There is accumulated evidence to show that antigens encoded by a multigene family show a high degree of polymorphism (Arend et al. 2004; Kamenetzky et al. 2005). This occurs due to natural selection pressure which in turn leads to the diversification of antigen-coding genes. There are two models of natural selection: purifying selection (negative selection) and directional selection (positive selection) (Haag et al. 2009). The selection pressure of an antigen-coding gene is exclusively dependent on synonymous and nonsynonymous substitution which occurs due to a change in the nucleotide sequence (Pan et al. 2010a). An antigen-coding gene undergoing positive selection pressure exhibits an excess of nonsynonymous substitution. This type of substitution indicates the heterogeneous selection pressure exerted by the host (Haag et al. 2009). On the other hand, large deletions are mainly found within introns 1 and 2 of this antigen-coding gene which is a footprint of gene conservation (Haag et al. 2009). Therefore, the use of a vaccine based on single recombinant antigens may select for antigenically variant parasites that are ineffective as vaccines (Boubaker et al. 2014). Hence, the practical use of the developed EG95 vaccine may be affected by the antigenic variability of the EG95 protein expressed in the different intermediate hosts. This problem can be overcome by monitoring antigenic variants among parasite populations and incur necessary modification for appropriate vaccine development (Lightowlers et al. 2003). Moreover, extensive isolate variations have been observed in the parasite with 10 designated genotypes (G1–G10) that may impact the epidemiology, pathology and control of CE (Spotin et al. 2017).

Allelic polymorphisms of the Eg95 gene may impact the efficacy of the vaccine based on Eg95 (Gauci et al. 2018). Therefore, understanding the polymorphism of the EG95 genes in different E. granulosus isolates is very important. Moreover, it has been observed that EG95 epitopes are conformational (Woollard et al. 2000), indicating that a few amino acid substitutions may affect protection dramatically (Haag et al. 2009). A crucial step to design a peptide vaccine involves the identification of T cell, B cell and cytotoxic T-lymphocyte (CTL) epitopes. The experimental scanning of the epitopes requires the synthesis of overlapping peptides that span the entire sequence of a protein antigen. But this approach is costly and labour intensive. The alternative approach is to find out the epitopes by in silico analysis (Bhasin and Raghava 2004). In the present study, we investigated the genetic variability of the EG95 protein-coding gene in several animal and human isolates of E. granulosus. The antigenic variability of the deduced EG95 proteins was also assessed, and B and T cell epitopes were predicted to have huge implications for stain-specific vaccine development.

Materials and methods

Chemicals, reagents, media and buffers

Molecular biology and analytical grade chemicals were procured from Fermentas, Hi-Media, Amresco, Progema, SRL, CISCO, Merck and Sigma. Media and buffers used in this study were purchased from Hi-Media, SRL and Difco.
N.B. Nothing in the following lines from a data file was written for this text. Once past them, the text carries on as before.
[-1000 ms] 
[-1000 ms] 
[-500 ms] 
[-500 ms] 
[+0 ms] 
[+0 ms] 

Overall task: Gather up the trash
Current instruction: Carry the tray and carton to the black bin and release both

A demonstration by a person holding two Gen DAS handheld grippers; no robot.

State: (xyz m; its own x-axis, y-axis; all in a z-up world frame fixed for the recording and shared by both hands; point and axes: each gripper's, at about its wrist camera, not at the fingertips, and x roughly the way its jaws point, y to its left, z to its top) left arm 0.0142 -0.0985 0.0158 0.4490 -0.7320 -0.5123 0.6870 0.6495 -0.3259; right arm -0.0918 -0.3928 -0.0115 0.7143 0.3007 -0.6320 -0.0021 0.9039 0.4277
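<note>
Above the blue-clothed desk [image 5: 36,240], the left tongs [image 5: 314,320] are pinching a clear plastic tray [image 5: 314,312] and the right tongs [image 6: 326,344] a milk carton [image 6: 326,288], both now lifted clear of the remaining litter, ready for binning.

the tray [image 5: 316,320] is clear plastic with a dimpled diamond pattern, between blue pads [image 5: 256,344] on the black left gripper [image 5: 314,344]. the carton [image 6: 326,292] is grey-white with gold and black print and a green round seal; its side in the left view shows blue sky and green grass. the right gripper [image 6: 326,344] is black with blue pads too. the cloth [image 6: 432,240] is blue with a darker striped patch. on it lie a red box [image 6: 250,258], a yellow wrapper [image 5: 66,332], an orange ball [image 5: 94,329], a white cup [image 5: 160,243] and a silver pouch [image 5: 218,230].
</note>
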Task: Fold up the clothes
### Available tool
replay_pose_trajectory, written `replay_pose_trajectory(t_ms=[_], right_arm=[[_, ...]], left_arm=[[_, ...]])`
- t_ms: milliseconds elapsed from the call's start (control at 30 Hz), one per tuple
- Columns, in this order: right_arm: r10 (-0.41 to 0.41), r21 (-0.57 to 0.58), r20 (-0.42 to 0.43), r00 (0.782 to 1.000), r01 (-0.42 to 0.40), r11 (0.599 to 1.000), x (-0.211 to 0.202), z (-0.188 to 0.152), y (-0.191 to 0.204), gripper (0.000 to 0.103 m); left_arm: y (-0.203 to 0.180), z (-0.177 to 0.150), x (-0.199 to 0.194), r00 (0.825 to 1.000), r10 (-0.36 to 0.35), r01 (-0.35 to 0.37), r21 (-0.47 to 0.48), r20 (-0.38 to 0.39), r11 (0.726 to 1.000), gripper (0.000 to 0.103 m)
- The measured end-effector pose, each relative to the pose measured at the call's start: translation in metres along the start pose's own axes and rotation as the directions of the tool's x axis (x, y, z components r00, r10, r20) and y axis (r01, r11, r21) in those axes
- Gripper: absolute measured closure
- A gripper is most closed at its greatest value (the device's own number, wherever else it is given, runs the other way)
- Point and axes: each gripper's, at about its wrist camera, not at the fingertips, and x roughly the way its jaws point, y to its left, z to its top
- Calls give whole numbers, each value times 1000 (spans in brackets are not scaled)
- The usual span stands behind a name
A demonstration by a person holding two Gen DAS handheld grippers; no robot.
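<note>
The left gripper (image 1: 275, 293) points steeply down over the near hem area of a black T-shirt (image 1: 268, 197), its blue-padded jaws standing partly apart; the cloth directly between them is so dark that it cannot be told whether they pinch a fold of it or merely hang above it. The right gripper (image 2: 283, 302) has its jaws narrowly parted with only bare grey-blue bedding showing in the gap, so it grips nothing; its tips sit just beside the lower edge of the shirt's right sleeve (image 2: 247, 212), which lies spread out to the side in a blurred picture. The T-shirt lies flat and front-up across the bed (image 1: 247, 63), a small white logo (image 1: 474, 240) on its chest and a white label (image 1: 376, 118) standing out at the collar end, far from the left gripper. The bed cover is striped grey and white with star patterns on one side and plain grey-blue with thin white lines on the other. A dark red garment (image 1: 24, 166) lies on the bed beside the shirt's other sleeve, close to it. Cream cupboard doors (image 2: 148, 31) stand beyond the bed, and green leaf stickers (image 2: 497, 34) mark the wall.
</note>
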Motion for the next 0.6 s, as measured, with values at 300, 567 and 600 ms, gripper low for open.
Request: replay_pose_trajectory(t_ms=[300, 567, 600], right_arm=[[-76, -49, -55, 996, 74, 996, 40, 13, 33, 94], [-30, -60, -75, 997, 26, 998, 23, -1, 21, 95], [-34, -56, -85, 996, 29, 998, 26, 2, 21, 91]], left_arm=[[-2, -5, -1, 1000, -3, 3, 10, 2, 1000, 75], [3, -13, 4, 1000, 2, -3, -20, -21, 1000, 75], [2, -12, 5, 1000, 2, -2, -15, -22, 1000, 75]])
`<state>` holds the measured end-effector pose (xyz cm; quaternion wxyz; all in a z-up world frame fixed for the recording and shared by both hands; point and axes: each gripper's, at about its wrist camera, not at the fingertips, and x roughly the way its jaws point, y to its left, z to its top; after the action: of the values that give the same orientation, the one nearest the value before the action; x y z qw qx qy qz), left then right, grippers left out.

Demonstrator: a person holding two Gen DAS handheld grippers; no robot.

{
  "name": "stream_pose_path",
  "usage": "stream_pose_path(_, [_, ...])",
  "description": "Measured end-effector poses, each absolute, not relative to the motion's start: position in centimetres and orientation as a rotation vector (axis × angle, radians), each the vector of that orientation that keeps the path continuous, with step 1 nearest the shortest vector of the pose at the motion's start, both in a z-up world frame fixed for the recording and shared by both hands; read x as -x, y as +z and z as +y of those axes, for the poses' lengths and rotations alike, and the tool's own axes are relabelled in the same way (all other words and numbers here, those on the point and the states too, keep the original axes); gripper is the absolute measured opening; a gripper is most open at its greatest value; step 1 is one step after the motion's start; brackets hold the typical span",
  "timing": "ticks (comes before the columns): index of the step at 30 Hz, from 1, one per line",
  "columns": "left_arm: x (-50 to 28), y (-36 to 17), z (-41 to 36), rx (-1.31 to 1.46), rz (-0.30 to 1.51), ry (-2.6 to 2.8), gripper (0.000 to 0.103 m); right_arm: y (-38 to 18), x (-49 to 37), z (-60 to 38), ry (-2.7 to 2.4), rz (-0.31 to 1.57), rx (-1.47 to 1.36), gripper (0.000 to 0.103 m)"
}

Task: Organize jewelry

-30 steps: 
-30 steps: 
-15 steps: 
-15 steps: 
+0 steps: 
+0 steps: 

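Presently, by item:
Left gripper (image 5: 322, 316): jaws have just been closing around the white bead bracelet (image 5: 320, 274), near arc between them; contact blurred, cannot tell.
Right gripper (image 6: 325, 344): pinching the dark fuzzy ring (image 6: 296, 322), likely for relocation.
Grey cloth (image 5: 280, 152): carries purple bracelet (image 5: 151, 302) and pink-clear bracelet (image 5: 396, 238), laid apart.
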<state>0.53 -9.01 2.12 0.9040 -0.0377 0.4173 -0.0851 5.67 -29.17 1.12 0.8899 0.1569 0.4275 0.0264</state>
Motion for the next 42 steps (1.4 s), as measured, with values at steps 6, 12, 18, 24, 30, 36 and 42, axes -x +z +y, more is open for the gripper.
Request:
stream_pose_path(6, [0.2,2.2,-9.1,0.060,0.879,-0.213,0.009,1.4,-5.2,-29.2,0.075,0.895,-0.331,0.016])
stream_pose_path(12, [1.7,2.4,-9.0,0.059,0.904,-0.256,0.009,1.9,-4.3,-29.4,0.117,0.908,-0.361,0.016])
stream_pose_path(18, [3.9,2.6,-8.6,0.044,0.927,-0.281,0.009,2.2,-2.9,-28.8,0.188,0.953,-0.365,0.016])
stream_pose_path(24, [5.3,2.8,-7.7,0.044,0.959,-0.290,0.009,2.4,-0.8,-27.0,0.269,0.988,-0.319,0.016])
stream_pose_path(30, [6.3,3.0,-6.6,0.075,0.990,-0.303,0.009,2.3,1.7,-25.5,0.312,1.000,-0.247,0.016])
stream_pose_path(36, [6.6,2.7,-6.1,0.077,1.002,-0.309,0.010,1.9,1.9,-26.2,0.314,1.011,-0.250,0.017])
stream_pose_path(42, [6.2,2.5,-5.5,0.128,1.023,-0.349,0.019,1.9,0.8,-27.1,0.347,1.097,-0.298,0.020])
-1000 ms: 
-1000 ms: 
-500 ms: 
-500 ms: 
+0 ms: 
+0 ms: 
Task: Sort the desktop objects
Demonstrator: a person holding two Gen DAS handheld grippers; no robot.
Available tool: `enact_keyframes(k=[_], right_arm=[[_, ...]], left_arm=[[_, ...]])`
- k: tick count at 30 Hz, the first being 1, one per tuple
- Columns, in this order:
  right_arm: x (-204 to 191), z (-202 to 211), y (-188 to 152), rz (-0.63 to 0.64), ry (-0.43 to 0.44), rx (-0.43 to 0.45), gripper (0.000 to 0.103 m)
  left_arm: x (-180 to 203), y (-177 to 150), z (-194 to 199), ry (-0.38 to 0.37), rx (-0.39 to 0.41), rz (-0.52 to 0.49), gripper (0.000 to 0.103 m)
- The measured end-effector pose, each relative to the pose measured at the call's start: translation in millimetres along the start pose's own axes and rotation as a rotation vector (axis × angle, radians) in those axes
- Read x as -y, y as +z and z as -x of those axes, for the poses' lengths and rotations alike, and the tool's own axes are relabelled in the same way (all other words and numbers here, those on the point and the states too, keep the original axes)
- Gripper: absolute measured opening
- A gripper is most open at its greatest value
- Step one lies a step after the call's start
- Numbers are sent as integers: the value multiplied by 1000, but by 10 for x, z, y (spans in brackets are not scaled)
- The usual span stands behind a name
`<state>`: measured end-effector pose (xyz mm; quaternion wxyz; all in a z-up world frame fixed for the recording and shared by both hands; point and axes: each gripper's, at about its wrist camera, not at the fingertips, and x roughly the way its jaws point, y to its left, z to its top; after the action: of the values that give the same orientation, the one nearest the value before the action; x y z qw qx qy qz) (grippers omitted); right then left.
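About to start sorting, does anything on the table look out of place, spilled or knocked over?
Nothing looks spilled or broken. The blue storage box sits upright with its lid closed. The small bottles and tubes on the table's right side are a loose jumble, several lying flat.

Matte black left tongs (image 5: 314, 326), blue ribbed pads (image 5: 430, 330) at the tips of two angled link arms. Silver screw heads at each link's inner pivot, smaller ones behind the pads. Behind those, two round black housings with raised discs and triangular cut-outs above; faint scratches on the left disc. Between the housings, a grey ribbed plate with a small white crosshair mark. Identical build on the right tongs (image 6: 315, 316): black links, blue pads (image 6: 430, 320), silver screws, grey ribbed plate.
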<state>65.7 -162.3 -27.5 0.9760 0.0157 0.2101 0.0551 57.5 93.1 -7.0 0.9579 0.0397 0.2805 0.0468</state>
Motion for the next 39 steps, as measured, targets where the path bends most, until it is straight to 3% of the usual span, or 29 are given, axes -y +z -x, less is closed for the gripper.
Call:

Collection of parasite samples

Cyst samples from animals were collected from local abattoirs situated at Kolkata, West Bengal. Adult parasites were collected from experimentally infected pups. Human cyst samples were collected from RG Kar Medical College Hospital, Kolkata, West Bengal, India. The collected samples were transported to the laboratory by maintaining an appropriate cold chain. Parasitic samples from 21 animals and three human patients were collected (table 1).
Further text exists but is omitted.